In summary, a kernel agnostic alternative to glue 👍 re-writing the whole of the EBP stack to a different design; it won't be me doing it 😉
OK, I now have an overall understanding of the current implementation as well as a partial understanding of the reasons behind it.
Would it be a good idea to use sphinxcontrib-tomyst by @mmcky instead of markdown-it-py be a desirable change? In addition to allowing to resolve this issue, it would improve the quality of the notebook markdown content by making the markup more compatible.
You might want to re-check that understanding lol: sphinxcontrib-tomyst aims to convert restructuredtext to markdown, it has nothing to do with parsing Markdown
Indeed, but myst-parser does generate sphinx doctrees from myst files. After that has happened, sphinxcontrib-tomyst is able to generate markdown, and by extension notebooks from the sphinx doctrees.
PS Please use a less sarcastic tone, I would really appreciate that.
I was honestly just trying to be light-hearted not sarcastic. But the point is here is that this is diverging even further from my comment https://github.com/executablebooks/meta/issues/143#issuecomment-695357773, about keeping it simple and not involving sphinx. This proposal is an even more complex conversion procedure: convert from Markdown to Tokens (markdown-it-py), convert from Tokens to a doctree (myst-parser), convert from a doctree back to Markdown (sphinxcontrib-tomyst), an additional step/package to convert to the JSON notebook.
Hey all - just a friendly note that we're all on the same team here, I don't think anybody is trying to talk down to anybody else, but apologies to @akhmerov if we're coming across that way.
Can you elaborate why it is problematic to use sphinx? We're discussing the behavior of a sphinx extension after all. All the relevant contexts are passed the full sphinx app. There seems to be an implicit assumption that I miss.

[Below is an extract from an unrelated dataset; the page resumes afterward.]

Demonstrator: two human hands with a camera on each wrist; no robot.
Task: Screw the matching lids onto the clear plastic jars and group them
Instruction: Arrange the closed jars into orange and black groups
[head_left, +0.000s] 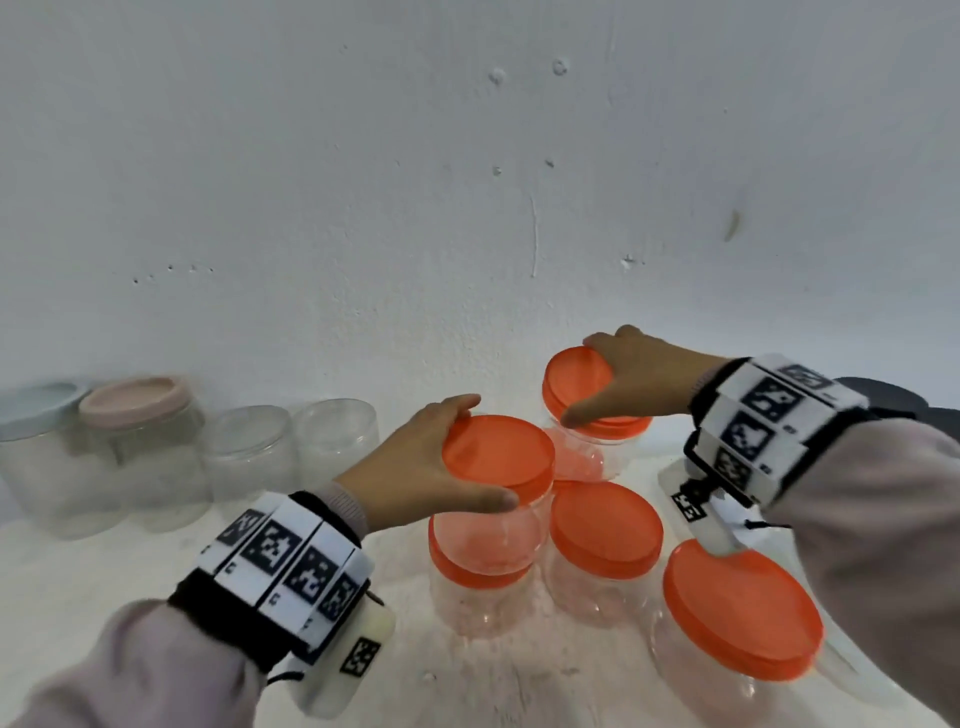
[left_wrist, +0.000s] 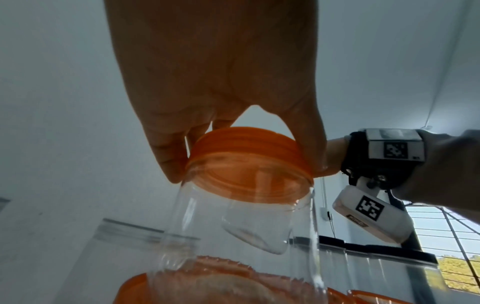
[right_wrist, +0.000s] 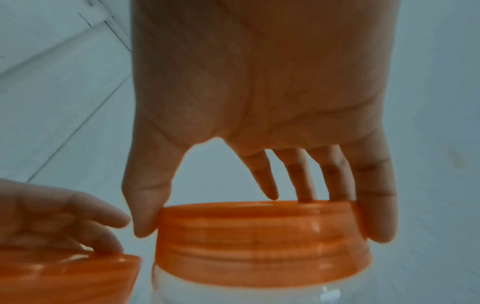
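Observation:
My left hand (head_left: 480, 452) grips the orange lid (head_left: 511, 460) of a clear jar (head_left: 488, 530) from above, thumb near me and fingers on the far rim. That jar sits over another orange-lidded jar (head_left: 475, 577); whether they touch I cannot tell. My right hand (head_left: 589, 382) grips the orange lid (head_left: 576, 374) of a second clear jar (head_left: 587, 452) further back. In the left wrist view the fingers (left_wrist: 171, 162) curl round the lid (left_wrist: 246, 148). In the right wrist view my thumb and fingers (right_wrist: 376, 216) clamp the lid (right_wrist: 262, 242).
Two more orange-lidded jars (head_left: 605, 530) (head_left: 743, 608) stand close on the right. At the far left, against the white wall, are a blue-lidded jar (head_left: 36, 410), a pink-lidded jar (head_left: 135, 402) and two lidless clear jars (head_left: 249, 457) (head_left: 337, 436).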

Your description of the pipeline I mentioned sounds about right. I'm not sure why it much more complex than what is done currently overall: the myst-parser uses markdown-it-py internally anyway, and sphinx already calls myst-parser to create the doctrees. I realize that generation and writing of the notebooks in the current implementation happens before sphinx had a chance to generate the doctrees, is that the origin of the problem?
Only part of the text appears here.